Question

A mass \(m\) is suspended from a spring of negligible mass and the system oscillates with a frequency \(f_1\).The frequency of oscillations if a mass \(9m\) is suspended from the same spring is \(f_2\). The value of \(\frac{f_1}{f_2}\) is ___.

Answer 1

Correct Answer: 3

To solve the problem, we begin by understanding the relationship between the frequency of oscillations and the mass attached to the spring, given by the formula for the frequency of a mass-spring system: \( f = \frac{1}{2\pi}\sqrt{\frac{k}{m}} \), where \( k \) is the spring constant and \( m \) is the mass. 
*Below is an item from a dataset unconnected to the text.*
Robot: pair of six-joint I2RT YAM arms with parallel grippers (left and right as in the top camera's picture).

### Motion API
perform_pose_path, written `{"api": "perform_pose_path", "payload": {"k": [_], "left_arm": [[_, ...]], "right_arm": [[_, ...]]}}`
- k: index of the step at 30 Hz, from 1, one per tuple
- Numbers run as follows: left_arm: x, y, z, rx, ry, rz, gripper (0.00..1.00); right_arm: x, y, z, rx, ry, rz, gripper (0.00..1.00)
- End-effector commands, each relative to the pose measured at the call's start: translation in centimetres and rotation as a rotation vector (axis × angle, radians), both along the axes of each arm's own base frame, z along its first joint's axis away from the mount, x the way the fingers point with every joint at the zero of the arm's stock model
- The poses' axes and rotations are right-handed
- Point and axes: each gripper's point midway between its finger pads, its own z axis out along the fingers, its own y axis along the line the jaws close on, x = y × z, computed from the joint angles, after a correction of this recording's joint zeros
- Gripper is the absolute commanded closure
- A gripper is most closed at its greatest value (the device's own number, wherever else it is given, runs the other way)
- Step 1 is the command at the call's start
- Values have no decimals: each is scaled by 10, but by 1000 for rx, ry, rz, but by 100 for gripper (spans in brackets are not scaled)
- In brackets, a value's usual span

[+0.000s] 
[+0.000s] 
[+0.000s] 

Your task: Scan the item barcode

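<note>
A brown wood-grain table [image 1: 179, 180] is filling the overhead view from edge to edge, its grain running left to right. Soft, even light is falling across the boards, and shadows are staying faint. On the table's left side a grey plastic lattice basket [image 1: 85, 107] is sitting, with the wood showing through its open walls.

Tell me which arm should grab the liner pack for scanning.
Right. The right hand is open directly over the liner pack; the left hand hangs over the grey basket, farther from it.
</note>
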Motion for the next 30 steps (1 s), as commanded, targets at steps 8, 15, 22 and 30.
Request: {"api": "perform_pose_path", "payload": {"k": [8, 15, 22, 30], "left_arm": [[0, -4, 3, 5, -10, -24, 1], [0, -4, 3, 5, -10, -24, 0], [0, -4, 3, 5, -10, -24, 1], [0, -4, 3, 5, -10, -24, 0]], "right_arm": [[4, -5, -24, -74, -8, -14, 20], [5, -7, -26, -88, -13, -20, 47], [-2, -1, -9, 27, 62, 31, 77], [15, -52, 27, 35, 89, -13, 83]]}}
For mass \( m \), the frequency is \( f_1 = \frac{1}{2\pi} \sqrt{\frac{k}{m}} \).

For mass \( 9m \), the frequency is \( f_2 = \frac{1}{2\pi} \sqrt{\frac{k}{9m}} = \frac{1}{2\pi} \frac{1}{3} \sqrt{\frac{k}{m}} = \frac{1}{3} \cdot f_1 \).

Thus, \(\frac{f_1}{f_2} = \frac{f_1}{\frac{1}{3}f_1} = 3\).
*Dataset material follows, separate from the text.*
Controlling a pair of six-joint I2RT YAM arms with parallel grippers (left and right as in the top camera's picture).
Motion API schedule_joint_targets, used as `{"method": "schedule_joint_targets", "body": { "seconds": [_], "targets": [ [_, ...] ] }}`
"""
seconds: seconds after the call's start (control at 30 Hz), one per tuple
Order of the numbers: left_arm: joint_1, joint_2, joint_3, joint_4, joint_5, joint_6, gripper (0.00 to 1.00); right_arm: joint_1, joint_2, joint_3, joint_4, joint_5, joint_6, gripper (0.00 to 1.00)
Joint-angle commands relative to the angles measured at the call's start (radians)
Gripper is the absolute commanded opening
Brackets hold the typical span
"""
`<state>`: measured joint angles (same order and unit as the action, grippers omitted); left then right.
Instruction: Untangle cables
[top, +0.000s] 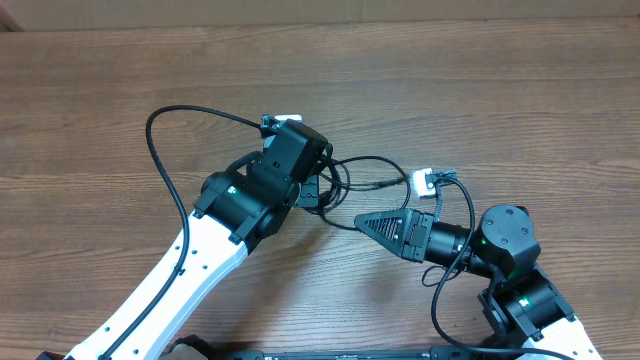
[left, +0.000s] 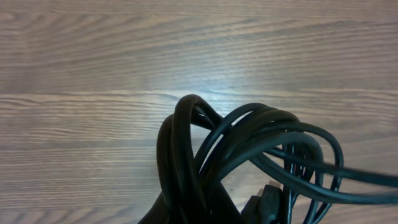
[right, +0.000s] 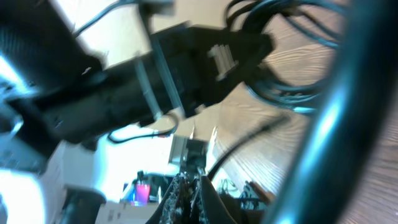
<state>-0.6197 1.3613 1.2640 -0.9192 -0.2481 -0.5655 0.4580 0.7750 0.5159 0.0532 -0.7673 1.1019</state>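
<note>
The cables (top: 350, 172) are thin black wires in a looped knot at the table's middle. One strand runs right to a small white plug (top: 424, 182). My left gripper (top: 312, 190) sits over the knot's left side. In the left wrist view, its fingers (left: 205, 211) are shut on the bundled loops (left: 249, 137), which rise from the jaws. My right gripper (top: 362, 222) points left just below and right of the knot. Its fingers (right: 194, 183) are pressed together, with a thin strand (right: 249, 140) running to their tips. The knot also shows in the right wrist view (right: 280, 93).
The wooden table (top: 120, 90) fills the view. A thicker black arm cable (top: 160, 150) arcs left of the left arm, and another (top: 445, 290) loops beside the right arm. The left arm's black wrist (right: 205, 62) fills much of the right wrist view.
</note>
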Motion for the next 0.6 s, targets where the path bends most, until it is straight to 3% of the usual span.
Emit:
{"method": "schedule_joint_targets", "body": {
  "seconds": [0.0, 0.17, 0.33, 0.4, 0.5, 0.57],
  "targets": [
    [0.004, -0.005, 0.005, 0.003, -0.074, 0.022, 0.04, -0.016, -0.013, 0.016, 0.021, -0.091, -0.093, 0.04],
    [0.006, -0.004, 0.005, 0.001, -0.084, 0.119, 0.04, -0.016, -0.013, 0.016, -0.125, -0.056, -0.251, 0.04],
    [0.006, -0.004, 0.005, 0.001, -0.003, 0.172, 0.04, -0.016, -0.012, 0.016, -0.394, 0.17, -0.275, 0.13],
    [0.006, -0.004, 0.005, -0.002, 0.017, 0.24, 0.04, -0.016, -0.012, 0.016, -0.456, 0.221, -0.275, 0.35],
    [0.006, -0.004, 0.005, -0.003, 0.013, 0.248, 0.04, -0.016, -0.012, 0.016, -0.488, 0.243, -0.283, 0.65],
    [0.006, -0.004, 0.005, -0.001, 0.012, 0.249, 0.04, -0.016, -0.012, 0.016, -0.492, 0.242, -0.316, 0.74]
  ]
}}
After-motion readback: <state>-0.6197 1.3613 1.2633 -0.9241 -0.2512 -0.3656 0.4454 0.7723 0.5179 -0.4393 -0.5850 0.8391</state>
Hence, the value of \(\frac{f_1}{f_2}\) is clearly \( 3 \), which falls within the given range 3,3.

Answer 2

Given: - Mass of first system: \( m \) - Mass of second system: \( 9m \) - Frequencies: \( f_1 \) and \( f_2 \)

Step 1: Frequency of a Mass-Spring System

The frequency of oscillation of a mass-spring system is given by:

\[ f = \frac{1}{2\pi} \sqrt{\frac{k}{m}} \]

where \( k \) is the spring constant and \( m \) is the mass.

Step 2: Calculating \( f_1 \) and \( f_2 \)

For the first system with mass \( m \):

\[ f_1 = \frac{1}{2\pi} \sqrt{\frac{k}{m}} \]

For the second system with mass \( 9m \):

\[ f_2 = \frac{1}{2\pi} \sqrt{\frac{k}{9m}} = \frac{1}{2\pi} \cdot \frac{1}{3} \sqrt{\frac{k}{m}} = \frac{f_1}{3} \]

Step 3: Finding the Ratio \( \frac{f_1}{f_2} \)

\[ \frac{f_1}{f_2} = \frac{f_1}{\frac{f_1}{3}} = 3 \]

Conclusion: The value of \( \frac{f_1}{f_2} \) is \( 3 \).